Behavioral responses to permethrin were dose-dependent (Fig. S2) in the present study, in a quadratic or sigmoidal fashion during the light cycles at all time points. Non-monotonic dose–response relationships have been observed in older (~43 d post hatch) delta smelt exposed to permethrin (Jeffries et al. 2015), in that the gene responses of smelt exposed to concentrations lower than the lowest observed effect concentration (LOEC; reported at 2.56 μg l−1) differed in directional changes from those at higher concentrations. Non-monotonic responses may occur for a variety of reasons, including mechanisms involving endocrine disruption. Considering that the metabolites of permethrin are more potent in terms of estrogenicity than the parent compound (Nillos et al. 2010), it could be possible that the ability to metabolize permethrin is increased at lower concentrations. The observation of non-monotonic dose–response patterns in permethrin-induced behavior across the life stages of this non-model species can be informative to those designing experiments using other endangered or sensitive teleost species in terms of selection of dosing paradigms.

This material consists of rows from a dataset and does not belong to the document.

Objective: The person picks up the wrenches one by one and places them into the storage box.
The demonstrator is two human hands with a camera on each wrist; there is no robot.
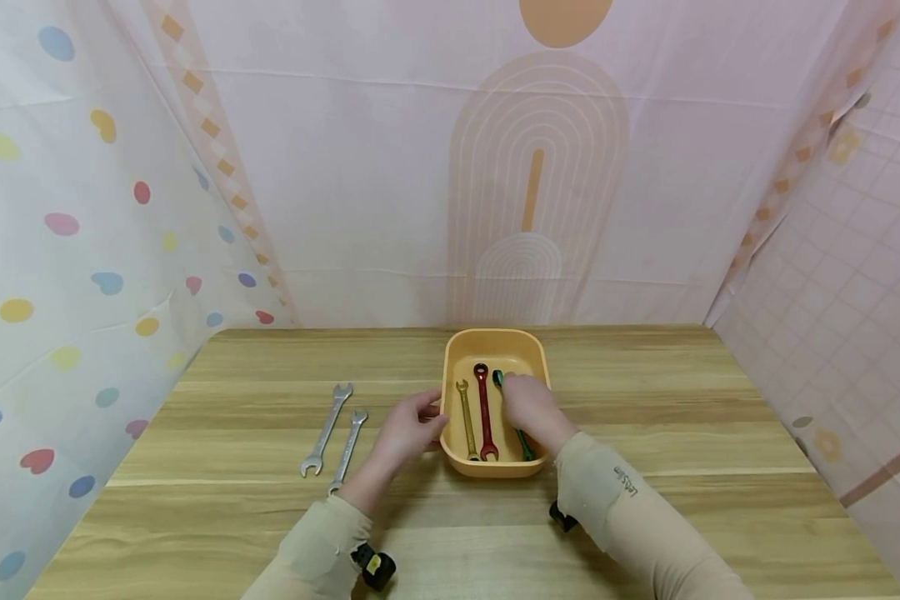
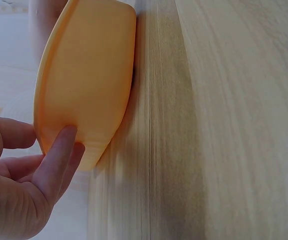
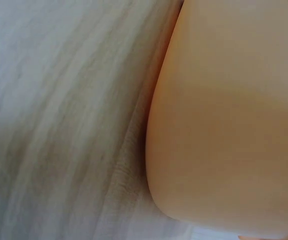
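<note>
An orange tray stands in the middle of the wooden table and holds three wrenches lying lengthwise: a yellow wrench, a red wrench and a green wrench. My right hand is inside the tray, its fingers curled down round the green wrench's shaft, whose ends stick out on either side. My left hand holds the tray's left wall; in the left wrist view the thumb and a finger of the left hand pinch the tray near its rim. The right wrist view shows only the tray's outer wall.
Two silver wrenches, a longer one and a shorter one, lie side by side on the table left of the tray. Patterned cloth walls close in the back and both sides.
</note>
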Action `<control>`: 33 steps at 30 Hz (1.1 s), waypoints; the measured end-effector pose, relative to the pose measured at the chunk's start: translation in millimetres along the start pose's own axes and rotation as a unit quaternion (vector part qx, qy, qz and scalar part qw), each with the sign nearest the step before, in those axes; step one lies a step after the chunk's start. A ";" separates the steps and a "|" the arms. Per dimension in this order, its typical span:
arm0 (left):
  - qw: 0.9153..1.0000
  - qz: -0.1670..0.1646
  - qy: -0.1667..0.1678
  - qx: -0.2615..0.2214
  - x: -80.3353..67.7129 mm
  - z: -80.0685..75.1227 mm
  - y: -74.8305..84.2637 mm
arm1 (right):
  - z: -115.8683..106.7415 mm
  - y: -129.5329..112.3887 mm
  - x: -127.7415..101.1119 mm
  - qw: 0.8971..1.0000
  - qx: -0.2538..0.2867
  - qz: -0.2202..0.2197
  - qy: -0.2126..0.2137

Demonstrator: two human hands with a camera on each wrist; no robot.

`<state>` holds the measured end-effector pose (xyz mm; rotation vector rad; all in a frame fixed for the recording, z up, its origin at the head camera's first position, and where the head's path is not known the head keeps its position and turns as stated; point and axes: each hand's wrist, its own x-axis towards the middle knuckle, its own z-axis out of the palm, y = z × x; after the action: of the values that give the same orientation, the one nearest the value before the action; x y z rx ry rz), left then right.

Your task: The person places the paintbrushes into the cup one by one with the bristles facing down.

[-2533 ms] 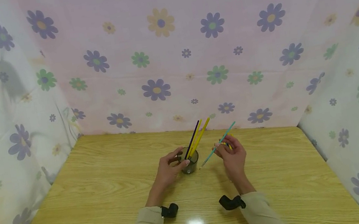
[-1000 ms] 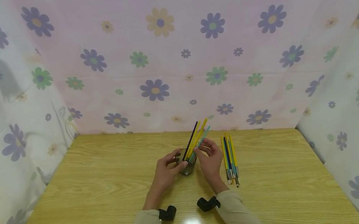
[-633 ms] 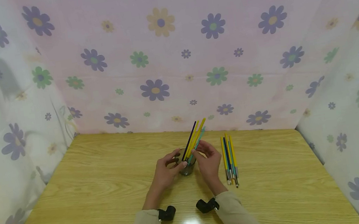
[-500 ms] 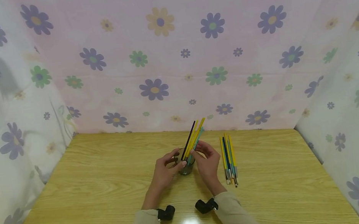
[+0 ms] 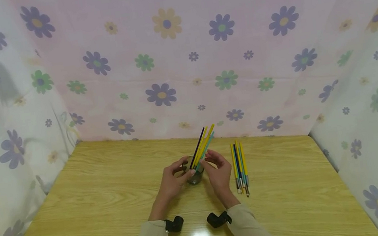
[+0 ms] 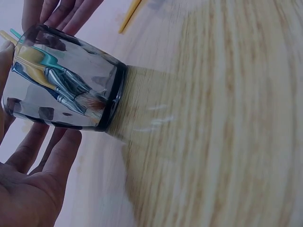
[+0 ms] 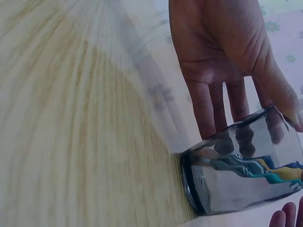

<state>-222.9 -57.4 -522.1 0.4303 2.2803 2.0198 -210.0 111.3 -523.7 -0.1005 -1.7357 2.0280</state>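
Fingers of the left hand [image 5: 171,179] curl round the glass [image 5: 194,175] mid-table, nearer the far edge; brushes [image 5: 202,145] lean in it. Right hand [image 5: 218,170] hovers just beside the glass, fingers loosely apart. Spare brushes [image 5: 239,165] lie toward the right edge.

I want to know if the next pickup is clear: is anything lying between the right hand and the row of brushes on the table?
Nothing visible does. The right hand hangs beside the clear glass cup, and the row of yellow and blue paintbrushes lies just to its right on the bare wooden table. The left hand holds the cup on the other side.
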 end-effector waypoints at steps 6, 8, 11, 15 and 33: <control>1.000 0.005 0.003 0.007 1.0 0.6 -1.1 | -11.4 -7.5 -1.7 1.000 -0.019 0.003 0.011; 1.000 0.005 0.003 0.011 0.4 0.8 -1.0 | -16.7 -10.5 -2.8 1.000 -0.025 0.000 0.017; 1.000 0.011 0.003 0.021 -0.3 1.1 -0.6 | -26.8 -12.6 -3.2 0.999 -0.027 0.006 0.025; 1.000 0.009 0.002 0.025 -0.7 1.2 0.3 | -43.1 -16.2 -2.2 0.998 -0.023 0.042 0.032; 1.000 -0.012 -0.009 0.021 -7.2 2.0 20.9 | -131.6 -29.0 33.4 0.974 -0.005 0.228 0.012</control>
<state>-212.1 -55.2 -502.8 0.4200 2.3108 1.9519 -185.2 247.6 -514.3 -0.5723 -1.8338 2.3162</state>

Although the response to the LD cycle assay is robust and consistent as currently studied, more investigation on the life history and general physiology of delta smelt larvae is needed in order to develop best practices for toxicological screenings. We found differences in responses between the control fish for the tested pesticides and postulate that this is likely influenced by seasonality. Two separate batches were used for each test, with permethrin tested on organisms from mid-season spawns, and chlorpyrifos conducted toward the end of the breeding season (Moyle et al. 2016). Differences in a spawn’s reaction to environmental stressors across breeding seasons has been reported for other fish species (e.g. Atlantic cod Gadus morhua; Oomen & Hutchings 2015).

The range of responses observed in the present study supports that the behavioral effects of permethrin or chlorpyrifos are dose-dependent, as well as time-dependent, and that they occur at environmentally realistic exposure concentrations. This also demonstrates the need to carefully consider the measured variable when evaluating the effects of contaminants on behavior. Contemplating all of the variables measured together in a holistic manner may help create a picture of behavior more relevant to physiological outcomes, as well as serve as an initial litmus test for compounds to investigate more thoroughly.

CONCLUSIONS

Measuring a wide range of variables, and evaluating when they change throughout the LD cycle assay, allows a thorough documentation of behavioral effects due to sublethal exposure to contaminants. Because delta smelt larvae perform consistently in the LD cycle assay, and it is possible to glean minute behavioral differences within the test, the test can be applied to any number of compounds, allowing a ‘behavioral library’ to be built using consistent protocols and measurements. Considering that one of the goals in the conservation of the delta smelt is to reintroduce this endangered species into the wild, the results from this study and future studies can serve to inform conservation managers on the timing and location of potential effects relative to seasonality of contaminant application and presence in the SFBD. Although delta smelt play a niche role in a confined habitat, the ability to carry out in-depth behavioral studies may also give rise to information for other endangered teleost larvae that are not as easily accessible (e.g. not able to be cultured or maintained easily in the laboratory for a 96 h toxicology test).